Título: Perpétuos do BB são "híbridos"
Autor: Lucchesi, Cristiane Perini
Fonte: Valor Econômico, 04/10/2006, Finanças, p. C10

O Banco do Brasil pleiteou ao Banco Central e conseguiu. Os US$ 500 milhões emitidos como bônus perpétuos no exterior em janeiro foram enquadrados em seu balanço como "instrumento híbrido de capital e dívida" do capital de nível 2 e não como "dívida subordinada nível 2". Com a decisão, o BB tem mais espaço para emissão de títulos que entram como capital e portanto para alavancagem futura, afirmou Augusto Braúna, diretor da área internacional do Banco do Brasil. Mais alavancagem com o mesmo total de recursos dos acionistas permite um retorno maior.

Somado, o capital de nível 2 só pode chegar a 100% do capital de nível 1, que inclui o dinheiro dos acionistas e reservas de lucros. Mas, segundo explica Fernanda Peres Arraes, analista máster do Banco do Brasil, o "instrumento híbrido de capital e dívida" pode chegar a 100% do total de capital de nível 1, enquanto a "dívida subordinada de nível 2" não pode passar os 50%. Ou seja, agora o BB tem mais espaço para emitir perpétuos ou papéis de dívida subordinada nível 2, além de outros instrumentos de dívida que entram no balanço como capital.

Pelas regras do BC brasileiro, os bancos precisam ter, no mínimo, um capital equivalente a 11% dos ativos ponderados pelo risco - é o chamado índice de Basiléia. Mais capital, portanto, significa mais espaço para gerar empréstimos e ativos rentáveis de uma forma geral. Se o aumento do capital é feito com dívida, "poupando" o dinheiro dos acionistas, cresce o retorno. Afinal, a rentabilidade de um banco é calculada pela divisão do lucro pelo capital em ações - quanto menor o denominador, maior o resultado da conta, portanto.

Os títulos perpétuos do BB puderam ser enquadrados como "instrumento híbrido de capital e dívida", pois possuem as características necessárias para isso, explica Fernanda Peres Arraes. Diferentemente da "dívida subordinada nível 2", o "instrumento híbrido" não pode ter prazo de vencimento final.

O "instrumento híbrido" tem que ter pagamento subordinado ao pagamento dos demais passivos, na hipótese de dissolução, com exceção das reservas de lucros, inclusive a reserva legal, e das reservas de capital. Deve permitir a postergação do pagamento de encargos (juros) enquanto não estiverem sendo distribuídos os dividendos das ações ordinárias. Em caso de colocação no exterior, devem ter estabelecido o tribunal para onde deverão ser encaminhadas as demandas jurídicas, no caso do Banco do Brasil, Nova York.
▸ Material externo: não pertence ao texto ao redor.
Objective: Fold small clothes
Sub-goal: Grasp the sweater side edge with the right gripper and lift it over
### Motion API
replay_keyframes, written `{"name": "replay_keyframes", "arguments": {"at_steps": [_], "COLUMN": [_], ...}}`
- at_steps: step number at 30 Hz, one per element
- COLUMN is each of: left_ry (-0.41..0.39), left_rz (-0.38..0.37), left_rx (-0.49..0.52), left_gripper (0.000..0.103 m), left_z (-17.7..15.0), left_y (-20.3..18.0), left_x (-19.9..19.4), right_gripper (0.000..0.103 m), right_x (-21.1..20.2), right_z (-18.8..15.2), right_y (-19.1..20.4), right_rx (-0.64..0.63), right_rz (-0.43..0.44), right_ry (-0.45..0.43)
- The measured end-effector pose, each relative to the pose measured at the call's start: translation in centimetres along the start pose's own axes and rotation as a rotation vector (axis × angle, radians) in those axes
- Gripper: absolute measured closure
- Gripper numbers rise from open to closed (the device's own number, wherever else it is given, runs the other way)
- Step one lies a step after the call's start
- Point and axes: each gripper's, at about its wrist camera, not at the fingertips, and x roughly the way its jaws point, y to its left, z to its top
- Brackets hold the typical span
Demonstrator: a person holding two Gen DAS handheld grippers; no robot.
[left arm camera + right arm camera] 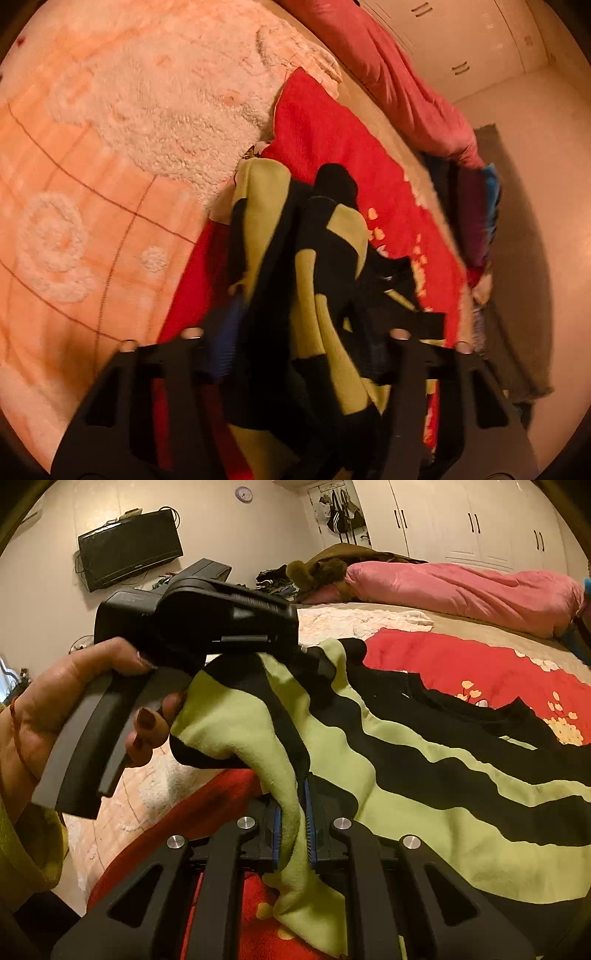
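A: Holding the striped garment (pixel 424 775) at one edge, the right gripper (pixel 293 827) has its blue pads (pixel 309 823) closed almost fully on a green fold, right at the near end of the cloth.

B: And the left gripper (pixel 295 332)?

A: From the right wrist view it sits to the left and slightly farther off, carried by the person's hand (pixel 74 701), its tip buried in the same edge. In its own view the jaws stand partly closed with bunched fabric between them; whether the pads truly press on it, I cannot tell.

B: Which way does the cloth run?

A: Its stripes stretch away to the right and far side, over the red blanket (pixel 461 657) on the bed. Both grippers share the near-left edge, so I judge the fold travels along that axis.

B: Counts?

A: One striped garment, two grippers, one red blanket, one pink quilt (pixel 461 590) far behind.
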Motion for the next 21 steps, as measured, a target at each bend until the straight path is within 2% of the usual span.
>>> {"name": "replay_keyframes", "arguments": {"at_steps": [3, 5, 13, 21], "left_ry": [-0.022, -0.039, -0.09, -0.096], "left_rz": [0.021, 0.017, 0.007, -0.017], "left_rx": [0.015, 0.025, 0.081, 0.176], "left_gripper": [0.083, 0.086, 0.088, 0.088], "left_z": [-0.3, -0.6, -2.2, -4.4], "left_y": [-0.4, -1.0, -5.0, -11.7], "left_x": [-0.9, -1.5, -3.1, -3.1], "right_gripper": [0.094, 0.094, 0.094, 0.094], "right_x": [-0.5, -0.9, -4.6, -9.6], "right_z": [0.0, 0.1, 0.5, -0.2], "right_y": [0.0, -0.1, -1.1, -3.6], "right_rx": [0.005, 0.005, 0.036, 0.08], "right_rz": [0.007, 0.011, 0.0, -0.039], "right_ry": [-0.009, -0.015, -0.053, -0.086]}}
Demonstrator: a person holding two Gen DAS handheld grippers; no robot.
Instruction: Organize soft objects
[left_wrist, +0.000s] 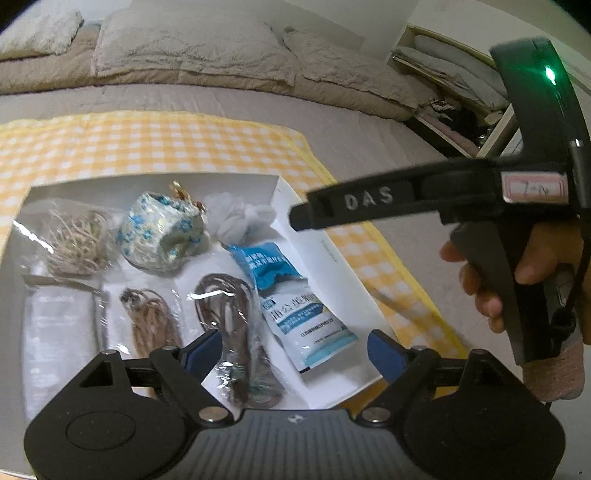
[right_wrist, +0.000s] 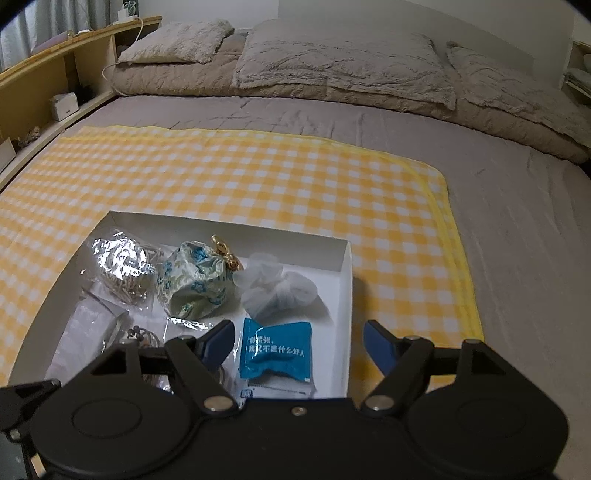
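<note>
A shallow white box (left_wrist: 314, 236) (right_wrist: 345, 280) lies on a yellow checked cloth (left_wrist: 147, 144) (right_wrist: 258, 184) on a bed. In it are a floral pouch (left_wrist: 162, 232) (right_wrist: 194, 284), a white mesh puff (left_wrist: 236, 218) (right_wrist: 277, 288), a blue sachet (left_wrist: 299, 306) (right_wrist: 275, 350), bagged beige twine (left_wrist: 74, 240) (right_wrist: 122, 266) and bagged brown cords (left_wrist: 229, 310). My left gripper (left_wrist: 295, 354) is open and empty above the box's near side. My right gripper (right_wrist: 299, 343) is open and empty over the sachet; its body (left_wrist: 517, 206) shows in the left wrist view.
Grey pillows (right_wrist: 332, 62) and a folded quilt (left_wrist: 184, 48) lie at the head of the bed. A wooden shelf (right_wrist: 55, 74) runs along the left. An open cupboard (left_wrist: 454, 85) with bedding stands at the right. Grey sheet (right_wrist: 517, 221) surrounds the cloth.
</note>
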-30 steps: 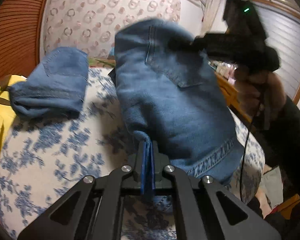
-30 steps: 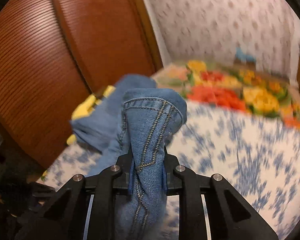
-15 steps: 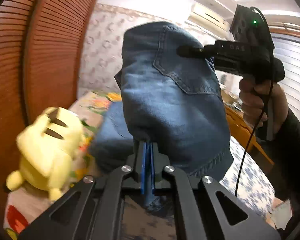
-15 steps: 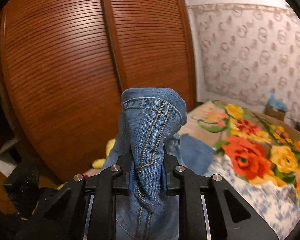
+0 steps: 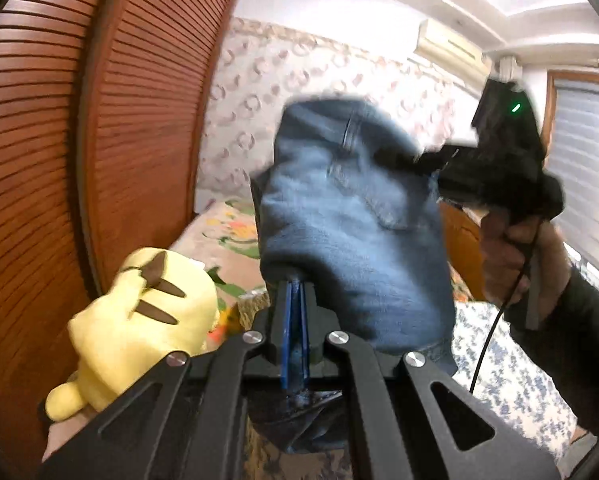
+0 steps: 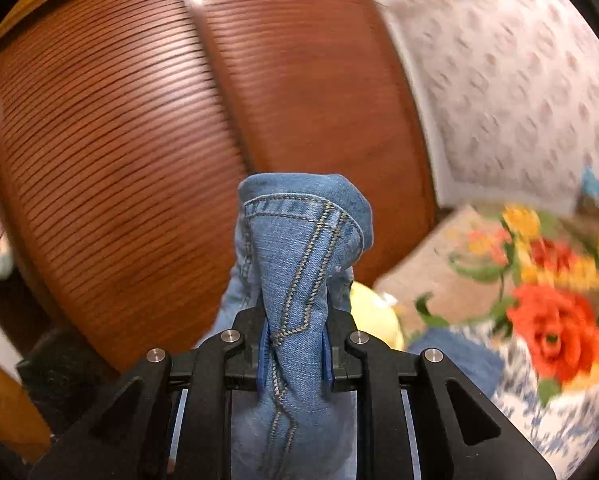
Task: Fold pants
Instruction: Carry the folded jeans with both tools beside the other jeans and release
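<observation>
The blue denim pants hang in the air, held up between both grippers. My left gripper is shut on a thin edge of the denim. In the left wrist view the right gripper's black body grips the pants' upper right edge, near a back pocket. In the right wrist view my right gripper is shut on a bunched seam of the pants, which stick up between the fingers.
A yellow plush toy lies at lower left. Slatted wooden wardrobe doors stand at left. The bed has a blue-flowered sheet and a bright floral blanket. More blue denim lies on the bed.
Both grippers have lifted the pants off the bed and swung toward the wardrobe. The plush toy has come into the left view. Both grips stay shut on the denim.
</observation>
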Action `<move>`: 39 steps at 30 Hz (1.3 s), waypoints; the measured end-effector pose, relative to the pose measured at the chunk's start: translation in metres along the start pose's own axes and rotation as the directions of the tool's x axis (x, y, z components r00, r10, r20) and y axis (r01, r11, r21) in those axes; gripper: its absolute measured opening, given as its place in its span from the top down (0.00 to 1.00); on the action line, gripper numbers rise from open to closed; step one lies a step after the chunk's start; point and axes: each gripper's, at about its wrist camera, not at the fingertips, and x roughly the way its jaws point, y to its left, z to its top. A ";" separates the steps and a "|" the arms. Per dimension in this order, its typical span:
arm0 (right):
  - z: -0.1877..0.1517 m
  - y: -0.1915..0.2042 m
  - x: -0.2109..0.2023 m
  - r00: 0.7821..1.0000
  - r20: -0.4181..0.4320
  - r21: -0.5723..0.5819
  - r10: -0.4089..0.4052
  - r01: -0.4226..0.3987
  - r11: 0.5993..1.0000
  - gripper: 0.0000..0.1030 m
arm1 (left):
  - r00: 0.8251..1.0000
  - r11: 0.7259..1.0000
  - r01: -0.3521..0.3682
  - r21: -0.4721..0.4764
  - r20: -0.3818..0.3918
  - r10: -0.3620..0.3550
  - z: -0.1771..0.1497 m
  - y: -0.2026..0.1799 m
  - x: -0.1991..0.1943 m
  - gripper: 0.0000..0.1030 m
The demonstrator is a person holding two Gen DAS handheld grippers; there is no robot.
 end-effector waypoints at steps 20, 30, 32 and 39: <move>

Com a decisão, o BB contabilizou um capital de nível 1 de R$ 19,138 bilhões em 30 de junho e de R$ 8,367 bilhões de nível 2, dos quais R$ 1,076 bilhão como "instrumento híbrido de capital e dívida" - o valor dos perpétuos.

Os bancos brasileiros já captaram US$ 1,5 bilhão no mercado internacional em bônus perpétuo (sem vencimento final) emitidos desde 2005. Além dos US$ 500 milhões do BB, o Bradesco, o pioneiro, captou US$ 300 milhões. O Unibanco obteve US$ 500 milhões e o Santander Banespa, US$ 500 milhões. Mas, o BC ainda não tem uma norma sobre como deve ser contabilizado esse dinheiro no balanço dos bancos, que têm adotado procedimentos diferentes.

Os bancos querem que o BC brasileiro inclua esses títulos como capital de nível 1, pois consideram que esses papéis são quase como ações preferenciais. A fórmula permitiria ainda maior alavancagem e retorno. Os bancos centrais dos Estados Unidos, França e Reino Unido já aceitam os bônus perpétuos como capital de nível 1, dentro de condições estritas. Nesses mercados, os bônus perpétuos podem compor apenas pouco mais de um terço do capital de nível 1. Outras autoridades monetárias, porém, ainda discutem o tema.

O Bradesco vem contabilizado os seus perpétuos como dívida subordinada de nível 2, explica o diretor José Guilherme Lembi de Faria. "Estamos aguardando uma regulamentação do BC com maiores definições", diz ele.